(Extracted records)
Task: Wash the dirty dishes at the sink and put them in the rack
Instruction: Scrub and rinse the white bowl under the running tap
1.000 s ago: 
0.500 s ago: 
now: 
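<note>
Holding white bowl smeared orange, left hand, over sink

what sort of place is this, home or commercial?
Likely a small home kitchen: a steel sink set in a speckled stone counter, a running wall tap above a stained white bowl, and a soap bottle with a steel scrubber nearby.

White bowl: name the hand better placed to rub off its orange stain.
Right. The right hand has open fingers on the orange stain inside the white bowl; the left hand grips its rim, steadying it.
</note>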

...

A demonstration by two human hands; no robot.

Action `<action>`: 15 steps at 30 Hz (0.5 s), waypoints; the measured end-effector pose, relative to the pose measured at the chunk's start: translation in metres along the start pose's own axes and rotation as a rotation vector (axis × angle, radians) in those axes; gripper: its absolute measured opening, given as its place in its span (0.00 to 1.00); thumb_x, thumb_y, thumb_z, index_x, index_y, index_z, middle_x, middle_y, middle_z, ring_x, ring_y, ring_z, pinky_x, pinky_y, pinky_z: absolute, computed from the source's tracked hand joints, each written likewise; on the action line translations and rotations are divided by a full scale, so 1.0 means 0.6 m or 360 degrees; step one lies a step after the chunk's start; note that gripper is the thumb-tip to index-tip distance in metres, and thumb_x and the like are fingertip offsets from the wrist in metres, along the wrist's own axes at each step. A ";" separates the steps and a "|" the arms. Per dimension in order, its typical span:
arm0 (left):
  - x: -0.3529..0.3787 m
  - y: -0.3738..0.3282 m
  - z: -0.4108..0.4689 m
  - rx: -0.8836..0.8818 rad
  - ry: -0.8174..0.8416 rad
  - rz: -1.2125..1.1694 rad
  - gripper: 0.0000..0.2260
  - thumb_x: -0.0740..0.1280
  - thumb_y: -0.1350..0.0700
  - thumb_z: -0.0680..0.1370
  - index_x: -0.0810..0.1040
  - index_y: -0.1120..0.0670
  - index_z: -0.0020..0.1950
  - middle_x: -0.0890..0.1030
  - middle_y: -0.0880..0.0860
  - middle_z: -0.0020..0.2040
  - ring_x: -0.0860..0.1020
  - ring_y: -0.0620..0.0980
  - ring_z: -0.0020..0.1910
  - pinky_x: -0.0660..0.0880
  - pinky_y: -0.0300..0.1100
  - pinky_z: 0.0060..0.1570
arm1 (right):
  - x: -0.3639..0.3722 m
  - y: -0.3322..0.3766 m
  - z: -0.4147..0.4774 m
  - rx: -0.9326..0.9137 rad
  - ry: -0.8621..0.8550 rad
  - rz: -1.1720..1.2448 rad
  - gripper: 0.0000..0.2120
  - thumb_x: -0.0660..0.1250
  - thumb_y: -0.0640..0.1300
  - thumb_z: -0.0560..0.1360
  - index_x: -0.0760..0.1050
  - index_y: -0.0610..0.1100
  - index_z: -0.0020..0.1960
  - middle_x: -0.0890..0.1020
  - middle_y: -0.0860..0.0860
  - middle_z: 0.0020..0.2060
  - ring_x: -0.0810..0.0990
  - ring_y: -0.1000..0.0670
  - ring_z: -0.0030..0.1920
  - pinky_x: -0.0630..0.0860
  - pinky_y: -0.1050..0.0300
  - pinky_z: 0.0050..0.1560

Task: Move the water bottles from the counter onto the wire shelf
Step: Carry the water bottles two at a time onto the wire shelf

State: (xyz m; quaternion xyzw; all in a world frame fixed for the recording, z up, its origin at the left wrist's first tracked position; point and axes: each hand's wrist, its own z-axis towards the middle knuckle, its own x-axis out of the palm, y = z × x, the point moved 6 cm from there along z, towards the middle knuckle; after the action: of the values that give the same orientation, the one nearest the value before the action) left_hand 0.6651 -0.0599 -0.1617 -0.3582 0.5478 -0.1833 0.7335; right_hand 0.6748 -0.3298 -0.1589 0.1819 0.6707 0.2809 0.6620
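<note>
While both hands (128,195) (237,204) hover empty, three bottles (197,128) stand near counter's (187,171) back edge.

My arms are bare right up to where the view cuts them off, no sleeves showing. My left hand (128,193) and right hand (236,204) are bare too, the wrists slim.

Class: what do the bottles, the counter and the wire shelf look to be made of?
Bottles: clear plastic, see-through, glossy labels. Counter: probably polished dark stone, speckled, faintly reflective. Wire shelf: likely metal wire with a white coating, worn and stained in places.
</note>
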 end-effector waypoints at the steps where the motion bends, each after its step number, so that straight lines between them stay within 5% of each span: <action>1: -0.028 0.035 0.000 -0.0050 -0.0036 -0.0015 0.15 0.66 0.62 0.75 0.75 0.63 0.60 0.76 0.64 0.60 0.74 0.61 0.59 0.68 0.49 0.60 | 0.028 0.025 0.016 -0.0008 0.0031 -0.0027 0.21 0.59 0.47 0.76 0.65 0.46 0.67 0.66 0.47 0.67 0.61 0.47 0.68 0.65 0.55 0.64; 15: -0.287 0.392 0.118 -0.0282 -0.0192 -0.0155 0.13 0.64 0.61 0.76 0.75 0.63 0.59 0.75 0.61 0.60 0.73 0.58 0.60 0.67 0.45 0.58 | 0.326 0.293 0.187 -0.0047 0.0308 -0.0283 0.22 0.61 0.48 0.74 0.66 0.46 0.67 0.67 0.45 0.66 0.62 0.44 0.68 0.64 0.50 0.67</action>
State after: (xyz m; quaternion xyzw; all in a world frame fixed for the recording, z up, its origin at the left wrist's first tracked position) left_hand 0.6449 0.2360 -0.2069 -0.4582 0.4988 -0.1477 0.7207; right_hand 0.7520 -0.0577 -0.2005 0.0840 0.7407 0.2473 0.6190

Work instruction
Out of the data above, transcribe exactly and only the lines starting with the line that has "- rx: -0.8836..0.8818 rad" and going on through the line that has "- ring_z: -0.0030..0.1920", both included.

Response area
  - rx: -0.8836..0.8818 rad
  - ry: -0.8174..0.8416 rad
  - rz: -1.2125..1.1694 rad
  - gripper: 0.0000..0.2260
  - thumb_x: -0.0740..0.1280
  - thumb_y: -0.1350..0.0700
  - thumb_z: -0.0680..0.1370
  - index_x: -0.0810..0.1040
  - index_y: -0.1120..0.0670
  - index_z: -0.0020..0.1950
  - middle_x: -0.0890..0.1030
  - middle_y: -0.0880..0.0860
  - middle_z: -0.0020..0.2040
  - ring_x: -0.0860..0.1020
  - ring_y: -0.0620..0.0980
  - ring_z: -0.0020..0.1910
  - pinky_x: -0.0660..0.0880
  - pinky_y: -0.0300..0.1100
  - pinky_z: 0.0060..0.1570
arm1 (right):
  - x: -0.3639..0.3722 m
  - y: -0.3322..0.3766 m
  - z: -0.4147..0.4774 m
  - rx: -0.9326..0.9137 rad
  - ry: -0.8621..0.8550 rad
  - rz: -1.1720..1.2448 rad
  - gripper: 0.0000..0.2120
  - thumb_x: -0.0660..0.1250
  - thumb_y: -0.0640..0.1300
  - thumb_z: -0.0560..0.1360
  - index_x: -0.0760..0.1050
  - index_y: -0.0610..0.1100
  - index_z: -0.0020..0.1960
  - middle_x: -0.0890..0.1020
  - middle_y: -0.0860..0.0860
  - middle_z: 0.0020..0.2060
  - ring_x: -0.0810..0.0990
  - ring_y: -0.1000..0.0670
  - ring_z: -0.0030..0.1920

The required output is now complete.